HPV, also known as the human papillomavirus, and is the most common sexually transmitted virus in the United States. HPV affects more than 20 million people in the U.S. with 6.2 million more people being infected each year. Currently, there are around 40 types of HPV, and while most HPV infections don’t cause any symptoms and clear up on their own, HPV awareness is important as the virus can cause cervical cancer in women. Each year in the United States, 10,000 women are diagnosed with cervical cancer and around 3,700 will die from it. The HPV vaccine is available to women in an effort to protect against the potentially devastating consequences of the virus.
What is the HPV Vaccine?
The HPV vaccine is an inactive vaccine that protects against four of the major types of HPV. The vaccine protects against two types of HPV strains that are linked to cervical cancer as well as two that are linked to genital warts. While the vaccine can protect against four major types of HPV, the vaccine will not protect against all HPV types and won’t prevent all types of cervical cancer. The HPV vaccine can protect up to 70 percent of cervical cancers, but women should still continue to get screened for cervical cancer.

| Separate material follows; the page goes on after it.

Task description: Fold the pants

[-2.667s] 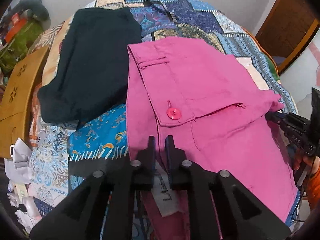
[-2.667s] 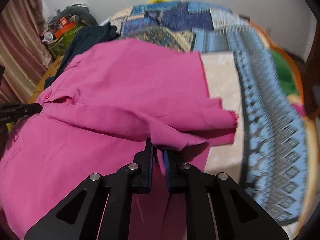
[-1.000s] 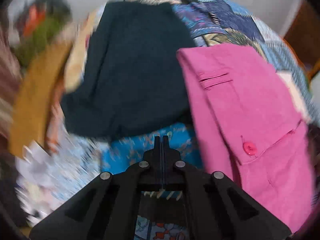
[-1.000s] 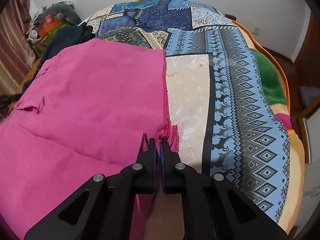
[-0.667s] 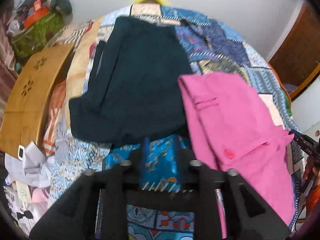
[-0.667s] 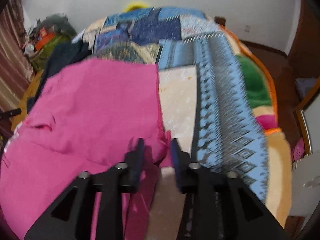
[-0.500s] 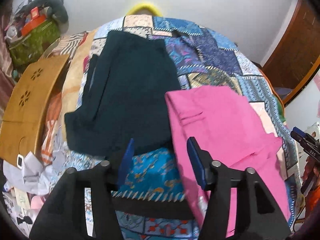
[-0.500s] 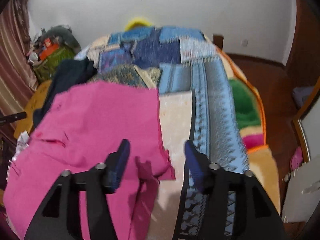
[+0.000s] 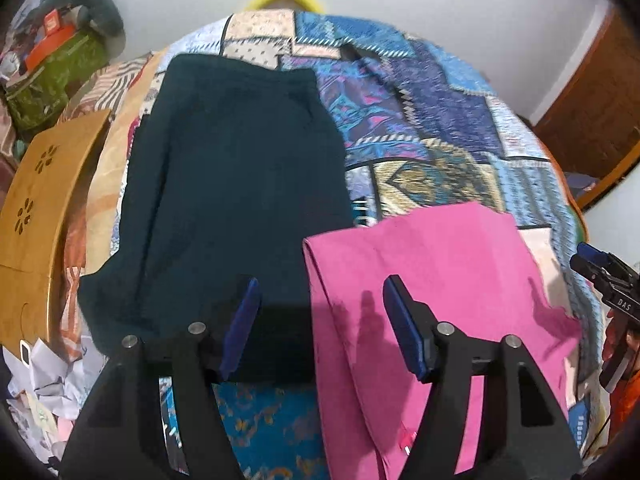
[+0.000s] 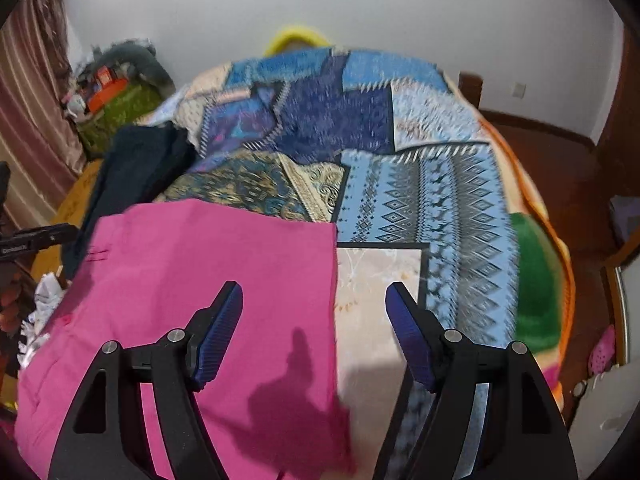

Who Should Get Vaccinated?
The HPV vaccine can benefit many. Typically, the vaccine is recommended for girls who are 11 or 12 years or older, but some doctors will administer the vaccine to girls as young as 9 years old. The HPV4 vaccine, which is recommended for the prevention of genital warts in girls, may also be administered to boys between the ages of 9 and 26. The HPV vaccine is available to girls at a young age because it is crucial for them to be vaccinated before they are potentially exposed to HPV through sexual contact. While it is recommended for young girls, females between the ages of 13 and 26 who didn’t receive the vaccine when they were younger are urged to get it.
How is the HPV Vaccine Administered?
The HPV vaccine is a series of three shows administered by your primary care doctor or a gynecologist.
First Dose: As soon as possible.
Second Dose: This dose is administered two months after the first dose.
Third Dose: This dose is administered six months after the first dose.
While this is how the HPV vaccine is typically administered, if you have a life-threatening allergy to yeast or any other component of the HPV vaccine, you should tell your doctor right away and avoid the vaccine. Similarly, pregnant women should not get the HPV vaccine. Although the vaccine appears safe for both mother and baby, further testing needs to be done.
Get Protected Against HPV
HPV and cervical cancer affects millions of women each year, but you don’t have to be another statistic. To learn more about HPV and how you can protect yourself, call the OB-GYN Women’s Centre today. We are dedicated to providing you with all of the gynecological information you need to keep yourself informed and protected. Learn more about the services we offer, or contact us today to schedule an appointment.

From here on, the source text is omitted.